Work to be completed :: The full listing, exactly as written and with no images, is the expected output.

(Provided data Opens)

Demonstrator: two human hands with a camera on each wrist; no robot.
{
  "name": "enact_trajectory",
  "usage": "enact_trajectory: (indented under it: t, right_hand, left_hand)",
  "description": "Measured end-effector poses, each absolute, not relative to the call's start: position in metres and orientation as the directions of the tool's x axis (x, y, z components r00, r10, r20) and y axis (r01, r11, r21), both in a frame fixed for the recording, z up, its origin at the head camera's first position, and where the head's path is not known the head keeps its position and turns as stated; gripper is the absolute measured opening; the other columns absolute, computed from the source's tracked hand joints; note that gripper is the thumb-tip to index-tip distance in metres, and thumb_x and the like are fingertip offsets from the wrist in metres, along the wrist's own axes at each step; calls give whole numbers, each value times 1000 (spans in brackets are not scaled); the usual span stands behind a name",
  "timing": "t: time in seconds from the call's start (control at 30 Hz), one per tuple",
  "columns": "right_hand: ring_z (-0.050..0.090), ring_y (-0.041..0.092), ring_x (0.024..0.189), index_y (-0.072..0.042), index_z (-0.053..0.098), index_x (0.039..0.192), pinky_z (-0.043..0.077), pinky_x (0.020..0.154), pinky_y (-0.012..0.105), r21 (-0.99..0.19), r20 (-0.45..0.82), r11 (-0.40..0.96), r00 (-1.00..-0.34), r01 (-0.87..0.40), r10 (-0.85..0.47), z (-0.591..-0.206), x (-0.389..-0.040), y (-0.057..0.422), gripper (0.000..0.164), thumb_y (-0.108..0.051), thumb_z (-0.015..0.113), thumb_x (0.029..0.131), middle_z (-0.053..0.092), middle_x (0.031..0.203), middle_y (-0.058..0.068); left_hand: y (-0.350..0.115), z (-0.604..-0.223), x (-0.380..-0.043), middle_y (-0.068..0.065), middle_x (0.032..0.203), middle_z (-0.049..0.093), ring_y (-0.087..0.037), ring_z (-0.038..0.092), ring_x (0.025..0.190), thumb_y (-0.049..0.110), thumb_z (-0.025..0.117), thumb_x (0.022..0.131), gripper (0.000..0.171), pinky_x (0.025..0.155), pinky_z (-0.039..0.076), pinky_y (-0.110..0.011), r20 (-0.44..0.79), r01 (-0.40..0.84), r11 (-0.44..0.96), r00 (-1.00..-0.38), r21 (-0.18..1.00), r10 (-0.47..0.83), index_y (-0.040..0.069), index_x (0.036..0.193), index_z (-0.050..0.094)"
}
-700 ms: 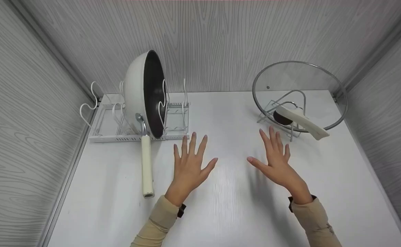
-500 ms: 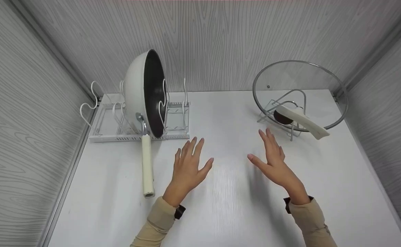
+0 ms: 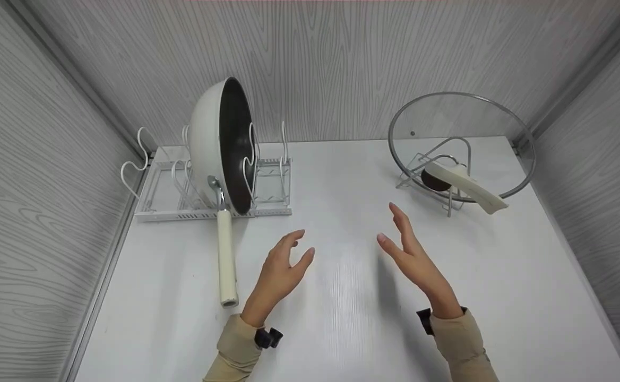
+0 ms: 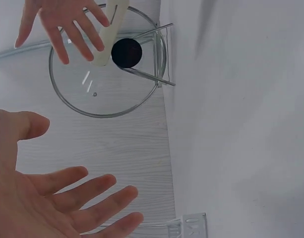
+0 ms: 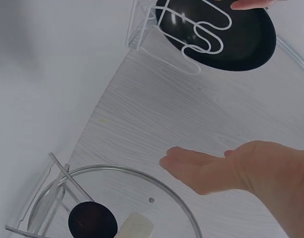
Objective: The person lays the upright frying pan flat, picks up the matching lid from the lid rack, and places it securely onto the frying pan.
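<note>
A white frying pan with a dark inside stands on its edge in a white wire rack, its cream handle pointing toward me. To the right of that handle my left hand hovers over the table, fingers relaxed and holding nothing. A round glass lid with a cream handle and a dark round knob leans on a small grey wire stand. In front of the lid my right hand is raised, fingers extended, touching nothing.
The white table is bounded by grey wood-grain panels at the back, left and right. The rack's white wire loops rise to the left of the pan.
Both hands have turned from palms-down with spread fingers to facing each other, and drawn slightly toward me. The left fingers have bent a little. Pan, rack and lid stay in place.
</note>
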State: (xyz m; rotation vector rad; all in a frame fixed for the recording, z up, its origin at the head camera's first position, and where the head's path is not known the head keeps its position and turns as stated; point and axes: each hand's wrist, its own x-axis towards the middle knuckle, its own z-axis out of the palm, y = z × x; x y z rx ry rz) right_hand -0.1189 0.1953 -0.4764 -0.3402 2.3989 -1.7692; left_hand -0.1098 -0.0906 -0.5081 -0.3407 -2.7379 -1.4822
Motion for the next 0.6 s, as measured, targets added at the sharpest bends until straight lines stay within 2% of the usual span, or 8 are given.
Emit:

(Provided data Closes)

The completed task ::
Demonstrator: two human hands with a camera on each wrist; no robot.
{
  "name": "enact_trajectory",
  "usage": "enact_trajectory: (indented under it: t, right_hand, left_hand)",
  "description": "Measured end-effector poses, each absolute, not relative to the call's start: position in metres and orientation as the directions of the tool's x axis (x, y, z components r00, r10, r20) and y axis (r01, r11, r21), both in a frame fixed for the recording, z up, its origin at the head camera's first position, and where the head's path is not known the head keeps its position and turns as stated; gripper is the absolute measured opening; the other columns absolute, computed from the source's tracked hand joints; note that gripper is the thumb-tip to index-tip distance in metres, and thumb_x and the like are fingertip offsets from the wrist in metres, along the wrist's own axes at each step; calls give whole numbers, each value times 1000 (spans in brackets are not scaled); the usual span stands behind a name",
  "timing": "t: time in seconds from the call's start (control at 30 Hz), one per tuple",
  "columns": "right_hand: ring_z (-0.050..0.090), ring_y (-0.041..0.092), ring_x (0.024..0.189), index_y (-0.072..0.042), index_z (-0.053..0.098), index_x (0.039..0.192), pinky_z (-0.043..0.077), pinky_x (0.020..0.154), pinky_y (-0.012..0.105), r21 (-0.99..0.19), r20 (-0.45..0.82), r11 (-0.40..0.96), r00 (-1.00..-0.34), r01 (-0.87..0.40), r10 (-0.85..0.47), z (-0.591..-0.206), x (-0.389..-0.040), y (-0.057..0.422), gripper (0.000..0.164), thumb_y (-0.108..0.051), thumb_z (-0.015..0.113), thumb_x (0.029..0.131), middle_z (-0.053..0.092), middle_x (0.031..0.203), middle_y (-0.058..0.068); left_hand: y (-0.350..0.115), z (-0.604..-0.223), x (-0.380..-0.043), middle_y (-0.068..0.065), middle_x (0.032..0.203), middle_z (-0.049..0.093), ring_y (-0.087..0.037), ring_z (-0.038..0.092), ring_x (0.025..0.190), thumb_y (-0.049..0.110), thumb_z (-0.025..0.117), thumb_x (0.022..0.131), gripper (0.000..0.171), pinky_x (0.025..0.155), pinky_z (-0.039..0.076), pinky_y (-0.110..0.011), r20 (-0.44..0.79), r01 (-0.40..0.84), r11 (-0.44..0.96), r00 (-1.00..-0.38), r21 (-0.18..1.00), r10 (-0.47..0.83), index_y (-0.040..0.069), index_x (0.036..0.193), index_z (-0.050..0.094)"
}
-700 ms: 
-500 ms: 
+0 ms: 
+0 ms: 
+0 ms: 
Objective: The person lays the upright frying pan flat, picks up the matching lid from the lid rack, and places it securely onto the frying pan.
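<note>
A white frying pan with a dark inside stands on its edge in a white wire rack, its cream handle pointing toward me. To the right of that handle my left hand hovers over the table, fingers relaxed and holding nothing. A round glass lid with a cream handle and a dark round knob leans on a small grey wire stand. In front of the lid my right hand is raised, fingers extended, touching nothing.
The white table is bounded by grey wood-grain panels at the back, left and right. The rack's white wire loops rise to the left of the pan.
Both hands have turned from palms-down with spread fingers to facing each other, and drawn slightly toward me. The left fingers have bent a little. Pan, rack and lid stay in place.
</note>
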State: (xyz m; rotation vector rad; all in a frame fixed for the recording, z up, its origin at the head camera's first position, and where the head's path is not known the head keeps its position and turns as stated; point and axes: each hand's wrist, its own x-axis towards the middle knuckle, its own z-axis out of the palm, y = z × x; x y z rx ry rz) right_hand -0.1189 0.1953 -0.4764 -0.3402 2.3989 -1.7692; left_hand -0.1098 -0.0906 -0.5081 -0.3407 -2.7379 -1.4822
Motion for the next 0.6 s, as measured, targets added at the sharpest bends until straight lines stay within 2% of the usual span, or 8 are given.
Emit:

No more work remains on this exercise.